Focusing on media discourse and adopting a Critical Discourse Analysis-linguistic and rhetorical-perspective, this paper explores the role of the media in influencing citizens' behaviour towards the COVID-19 crisis. The paper evaluates the set of potentially persuasive lexical items and emotional implicatures used by two quality newspapers, i.e. The Guardian (UK edition) and El País (Spain edition), to report on the pandemic during the three waves-the periods between the onset and trough of virus contamination-that occurred until March 2021. A representative, ad-hoc, comparable corpus (COVIDWave_EN and COVIDWave_ES) was compiled in English and Spanish comprising the news on the pandemic that appeared in the aforementioned newspapers during the three established time periods.
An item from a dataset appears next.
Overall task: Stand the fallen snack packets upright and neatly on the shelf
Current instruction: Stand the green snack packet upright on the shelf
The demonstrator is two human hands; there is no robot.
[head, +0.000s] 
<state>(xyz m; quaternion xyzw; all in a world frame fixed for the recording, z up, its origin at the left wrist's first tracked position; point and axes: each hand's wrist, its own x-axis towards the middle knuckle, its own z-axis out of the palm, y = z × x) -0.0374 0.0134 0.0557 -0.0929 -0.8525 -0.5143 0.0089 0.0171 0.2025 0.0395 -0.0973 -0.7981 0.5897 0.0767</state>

The corpora were uploaded to Sketch Engine, which was used to first detect and analyse different categories (nouns, verbs, and adjectives) of word frequency, and then assign negative or positive polarity. Lexical keyness was secondly analysed to categorize emotional implicatures of control, metaphors, signals of epistemic asymmetry and positive implicatures in order to discern how they become weapons of negative or positive persuasion. The ultimate end of the study was to critically analyse and contrast the lexicon and rhetoric used by these two newspapers during this time period so as to unveil the stance taken by governments and health institutions-voices of authority-to disseminate words of control and persuasion with the aim of exerting influence on the behaviour of citizens in UK and Spain. The online version contains supplementary material available at 10.1007/s11196-021-09869-z.